Problem to solve |
Your answer should contain every line of the records, transcribed word for word.

>>>>>

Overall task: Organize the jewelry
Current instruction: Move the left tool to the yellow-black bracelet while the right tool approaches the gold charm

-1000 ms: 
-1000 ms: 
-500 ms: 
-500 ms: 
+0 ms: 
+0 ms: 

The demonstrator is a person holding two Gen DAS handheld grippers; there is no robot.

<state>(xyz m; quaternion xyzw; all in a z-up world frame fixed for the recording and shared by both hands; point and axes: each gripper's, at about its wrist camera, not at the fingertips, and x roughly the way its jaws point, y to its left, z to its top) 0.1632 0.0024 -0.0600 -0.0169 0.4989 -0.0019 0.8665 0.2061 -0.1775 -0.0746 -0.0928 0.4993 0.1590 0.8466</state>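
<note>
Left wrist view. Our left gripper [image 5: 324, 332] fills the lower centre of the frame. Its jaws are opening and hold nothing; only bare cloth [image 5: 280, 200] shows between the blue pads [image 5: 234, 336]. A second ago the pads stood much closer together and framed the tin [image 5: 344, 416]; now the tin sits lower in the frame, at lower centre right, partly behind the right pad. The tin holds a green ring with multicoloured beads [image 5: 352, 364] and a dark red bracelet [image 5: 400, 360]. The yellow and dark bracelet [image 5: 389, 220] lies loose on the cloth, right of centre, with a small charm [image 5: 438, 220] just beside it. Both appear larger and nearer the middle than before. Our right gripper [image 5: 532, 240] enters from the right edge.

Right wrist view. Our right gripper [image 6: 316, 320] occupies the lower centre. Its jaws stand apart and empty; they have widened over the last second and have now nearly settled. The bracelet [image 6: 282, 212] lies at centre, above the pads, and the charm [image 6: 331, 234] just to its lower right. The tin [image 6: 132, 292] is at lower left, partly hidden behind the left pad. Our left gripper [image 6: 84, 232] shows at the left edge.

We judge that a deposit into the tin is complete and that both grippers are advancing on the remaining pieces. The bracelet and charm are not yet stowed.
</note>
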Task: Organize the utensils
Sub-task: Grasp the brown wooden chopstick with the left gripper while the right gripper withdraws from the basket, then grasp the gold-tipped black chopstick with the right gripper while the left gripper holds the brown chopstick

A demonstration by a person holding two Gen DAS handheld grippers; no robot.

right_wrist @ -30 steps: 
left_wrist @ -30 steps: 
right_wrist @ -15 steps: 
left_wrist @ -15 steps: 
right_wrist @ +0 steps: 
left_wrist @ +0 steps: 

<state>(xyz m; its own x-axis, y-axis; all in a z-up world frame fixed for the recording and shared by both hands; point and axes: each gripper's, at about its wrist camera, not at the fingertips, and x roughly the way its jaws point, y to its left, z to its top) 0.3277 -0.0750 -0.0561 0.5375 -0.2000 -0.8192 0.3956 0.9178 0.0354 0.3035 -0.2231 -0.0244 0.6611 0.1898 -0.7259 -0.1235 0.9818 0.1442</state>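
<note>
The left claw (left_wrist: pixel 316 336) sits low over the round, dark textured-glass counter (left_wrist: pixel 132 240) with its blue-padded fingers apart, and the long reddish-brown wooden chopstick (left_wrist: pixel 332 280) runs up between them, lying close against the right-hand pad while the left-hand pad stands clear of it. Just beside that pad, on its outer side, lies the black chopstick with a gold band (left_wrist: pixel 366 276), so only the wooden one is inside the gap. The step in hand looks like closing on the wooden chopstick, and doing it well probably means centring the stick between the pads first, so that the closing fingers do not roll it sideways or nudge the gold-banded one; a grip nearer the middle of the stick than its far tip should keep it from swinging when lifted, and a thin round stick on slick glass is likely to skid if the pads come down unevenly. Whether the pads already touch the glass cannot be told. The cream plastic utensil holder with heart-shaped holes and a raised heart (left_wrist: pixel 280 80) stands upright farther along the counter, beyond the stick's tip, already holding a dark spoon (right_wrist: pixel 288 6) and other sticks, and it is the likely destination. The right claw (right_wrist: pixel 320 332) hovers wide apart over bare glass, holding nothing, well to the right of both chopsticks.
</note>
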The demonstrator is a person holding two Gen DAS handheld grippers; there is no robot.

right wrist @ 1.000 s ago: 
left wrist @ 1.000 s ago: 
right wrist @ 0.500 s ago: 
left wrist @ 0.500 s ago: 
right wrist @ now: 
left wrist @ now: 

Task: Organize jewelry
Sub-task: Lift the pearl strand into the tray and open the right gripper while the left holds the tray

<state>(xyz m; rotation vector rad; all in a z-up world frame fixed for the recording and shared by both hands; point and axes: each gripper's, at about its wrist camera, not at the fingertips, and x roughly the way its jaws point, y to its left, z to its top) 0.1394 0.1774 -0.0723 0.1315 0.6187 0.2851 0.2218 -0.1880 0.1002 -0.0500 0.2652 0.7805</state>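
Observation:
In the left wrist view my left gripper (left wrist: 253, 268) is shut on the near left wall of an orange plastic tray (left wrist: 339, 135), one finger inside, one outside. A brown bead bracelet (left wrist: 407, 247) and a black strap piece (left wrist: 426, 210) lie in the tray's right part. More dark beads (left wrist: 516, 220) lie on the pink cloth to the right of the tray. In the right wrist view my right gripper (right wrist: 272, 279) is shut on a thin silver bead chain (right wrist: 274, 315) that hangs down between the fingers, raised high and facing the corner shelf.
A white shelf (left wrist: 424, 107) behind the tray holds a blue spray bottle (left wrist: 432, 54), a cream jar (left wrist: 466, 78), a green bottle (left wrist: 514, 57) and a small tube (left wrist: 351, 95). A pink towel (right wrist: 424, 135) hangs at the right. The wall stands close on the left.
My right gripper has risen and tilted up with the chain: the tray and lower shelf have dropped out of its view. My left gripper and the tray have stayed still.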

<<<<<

Task response |
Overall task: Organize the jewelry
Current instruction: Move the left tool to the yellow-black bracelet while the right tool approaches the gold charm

-1000 ms: 
-1000 ms: 
-500 ms: 
-500 ms: 
+0 ms: 
+0 ms: 

The demonstrator is a person holding two Gen DAS handheld grippers; there is no robot.

<state>(xyz m; quaternion xyzw; all in a z-up world frame fixed for the recording and shared by both hands; point and axes: each gripper's, at about its wrist camera, not at the fingertips, and x roughly the way its jaws point, y to its left, z to its top) 0.1632 0.0024 -0.0600 -0.0169 0.4989 -0.0019 0.8665 0.2061 -0.1775 -0.0746 -0.0928 0.4993 0.1590 0.8466</state>
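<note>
Left wrist view. Our left gripper [image 5: 324, 332] fills the lower centre of the frame. Its jaws are opening and hold nothing; only bare cloth [image 5: 280, 200] shows between the blue pads [image 5: 234, 336]. A second ago the pads stood much closer together and framed the tin [image 5: 344, 416]; now the tin sits lower in the frame, at lower centre right, partly behind the right pad. The tin holds a green ring with multicoloured beads [image 5: 352, 364] and a dark red bracelet [image 5: 400, 360]. The yellow and dark bracelet [image 5: 389, 220] lies loose on the cloth, right of centre, with a small charm [image 5: 438, 220] just beside it. Both appear larger and nearer the middle than before. Our right gripper [image 5: 532, 240] enters from the right edge.

Right wrist view. Our right gripper [image 6: 316, 320] occupies the lower centre. Its jaws stand apart and empty; they have widened over the last second and have now nearly settled. The bracelet [image 6: 282, 212] lies at centre, above the pads, and the charm [image 6: 331, 234] just to its lower right. The tin [image 6: 132, 292] is at lower left, partly hidden behind the left pad. Our left gripper [image 6: 84, 232] shows at the left edge.

We judge that a deposit into the tin is complete and that both grippers are advancing on the remaining pieces. The bracelet and charm are not yet stowed.
</note>
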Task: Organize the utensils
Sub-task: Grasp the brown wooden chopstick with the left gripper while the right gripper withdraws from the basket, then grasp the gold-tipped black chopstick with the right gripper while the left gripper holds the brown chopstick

A demonstration by a person holding two Gen DAS handheld grippers; no robot.

right_wrist @ -30 steps: 
left_wrist @ -30 steps: 
right_wrist @ -15 steps: 
left_wrist @ -15 steps: 
right_wrist @ +0 steps: 
left_wrist @ +0 steps: 

<state>(xyz m; its own x-axis, y-axis; all in a z-up world frame fixed for the recording and shared by both hands; point and axes: each gripper's, at about its wrist camera, not at the fingertips, and x roughly the way its jaws point, y to its left, z to its top) 0.3277 -0.0750 -0.0561 0.5375 -0.2000 -0.8192 0.3956 0.9178 0.0354 0.3035 -0.2231 -0.0244 0.6611 0.1898 -0.7259 -0.1235 0.9818 0.1442</state>
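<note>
The left claw (left_wrist: pixel 316 336) sits low over the round, dark textured-glass counter (left_wrist: pixel 132 240) with its blue-padded fingers apart, and the long reddish-brown wooden chopstick (left_wrist: pixel 332 280) runs up between them, lying close against the right-hand pad while the left-hand pad stands clear of it. Just beside that pad, on its outer side, lies the black chopstick with a gold band (left_wrist: pixel 366 276), so only the wooden one is inside the gap. The step in hand looks like closing on the wooden chopstick, and doing it well probably means centring the stick between the pads first, so that the closing fingers do not roll it sideways or nudge the gold-banded one; a grip nearer the middle of the stick than its far tip should keep it from swinging when lifted, and a thin round stick on slick glass is likely to skid if the pads come down unevenly. Whether the pads already touch the glass cannot be told. The cream plastic utensil holder with heart-shaped holes and a raised heart (left_wrist: pixel 280 80) stands upright farther along the counter, beyond the stick's tip, already holding a dark spoon (right_wrist: pixel 288 6) and other sticks, and it is the likely destination. The right claw (right_wrist: pixel 320 332) hovers wide apart over bare glass, holding nothing, well to the right of both chopsticks.
</note>
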The demonstrator is a person holding two Gen DAS handheld grippers; there is no robot.

right wrist @ 1.000 s ago: 
left wrist @ 1.000 s ago: 
right wrist @ 0.500 s ago: 
left wrist @ 0.500 s ago: 
right wrist @ now: 
left wrist @ now: 

Task: Organize jewelry
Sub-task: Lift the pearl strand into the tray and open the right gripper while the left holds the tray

<state>(xyz m; rotation vector rad; all in a z-up world frame fixed for the recording and shared by both hands; point and axes: each gripper's, at about its wrist camera, not at the fingertips, and x roughly the way its jaws point, y to its left, z to its top) 0.1394 0.1774 -0.0723 0.1315 0.6187 0.2851 0.2218 -0.1880 0.1002 -0.0500 0.2652 0.7805</state>
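Observation:
In the left wrist view my left gripper (left wrist: 253, 268) is shut on the near left wall of an orange plastic tray (left wrist: 339, 135), one finger inside, one outside. A brown bead bracelet (left wrist: 407, 247) and a black strap piece (left wrist: 426, 210) lie in the tray's right part. More dark beads (left wrist: 516, 220) lie on the pink cloth to the right of the tray. In the right wrist view my right gripper (right wrist: 272, 279) is shut on a thin silver bead chain (right wrist: 274, 315) that hangs down between the fingers, raised high and facing the corner shelf.
A white shelf (left wrist: 424, 107) behind the tray holds a blue spray bottle (left wrist: 432, 54), a cream jar (left wrist: 466, 78), a green bottle (left wrist: 514, 57) and a small tube (left wrist: 351, 95). A pink towel (right wrist: 424, 135) hangs at the right. The wall stands close on the left.
My right gripper has risen and tilted up with the chain: the tray and lower shelf have dropped out of its view. My left gripper and the tray have stayed still.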

No more output is required for the exercise.